Zuerst ging es über eine Hochebene,
bis wir dann wieder das Meer vor uns sahen. Im Laufe des Tages fuhren wir insgesamt fünf Fjorde komplett aus.
Der erste Abstecher führte uns nach Reykjanes, wo man die Gelegenheit hatte, in einem badewannen-Temperatur-warmen Schwimmbad mit Blick auf das Meer seine Bahnen zu ziehen.
Dann tauchte der Mjolfjördur vor uns auf, der zweite Fjord des Tages, welchen wir über eine Brücke abschnitten.
Entlang der Küste erreichten wir den Skötufjördur,
dann einen alten Grassodenhof aus dem Jahr 1895, der inzwischen als Café dient und im Obergeschoss ein kleines privates Museum beherbergt. Hier trafen sich zufällig Teile der Gruppe auf eine Tasse Kaffee und ein Stück Kuchen.
Nur ein paar Meter weiter gab es eine Robbenkolonie zu sehen.

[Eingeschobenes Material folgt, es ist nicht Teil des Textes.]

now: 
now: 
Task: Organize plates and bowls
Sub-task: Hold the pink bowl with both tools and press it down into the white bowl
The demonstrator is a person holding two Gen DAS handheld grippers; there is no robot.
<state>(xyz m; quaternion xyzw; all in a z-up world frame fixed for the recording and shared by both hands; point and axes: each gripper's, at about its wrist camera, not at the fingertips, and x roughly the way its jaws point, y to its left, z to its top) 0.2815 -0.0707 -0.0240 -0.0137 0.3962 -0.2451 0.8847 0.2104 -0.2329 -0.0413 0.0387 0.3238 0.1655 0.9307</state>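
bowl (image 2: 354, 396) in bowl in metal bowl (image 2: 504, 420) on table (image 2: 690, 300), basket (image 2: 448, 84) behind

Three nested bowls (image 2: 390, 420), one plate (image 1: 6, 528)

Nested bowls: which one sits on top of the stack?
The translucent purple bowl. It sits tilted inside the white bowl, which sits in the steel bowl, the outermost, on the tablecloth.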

Wir erreichten dann den Hestfjördur,
und im Anschluss den Seydisfjördur.
Dann ging es um den Alftafjördur
nach Sudavik. Hier konnte man das „Arctic Fox Center“ besuchen.
Über den Isafjardardjup könnte man auf der gegenüberliegenden Seite den Drangajökull-Gletscher sehen.
Nun hatten wir einen schönen Blick auf den Ort Isafjördur, den wir, als letzten Abstecher des Tages, noch zum Tanken und Einkaufen nutzten.
Abends gab es dann bei der Fahrtagsbesprechung etwas zu feiern: Wir haben den nördlichsten Campingplatz der Tour erreicht. Heute übernachten wir nur 45 km südlich des Polarkreises. Der nördlichste Punkt der Tour überhaupt ist gerade mal drei Kilometer näher am Polarkreis: der orangefarbene Leuchtturm, den wir an Tag 11 sehen konnten. Alle waren sich darüber einig, dass dies bis jetzt der landschaftlich schönste Fahrtag der Tour war.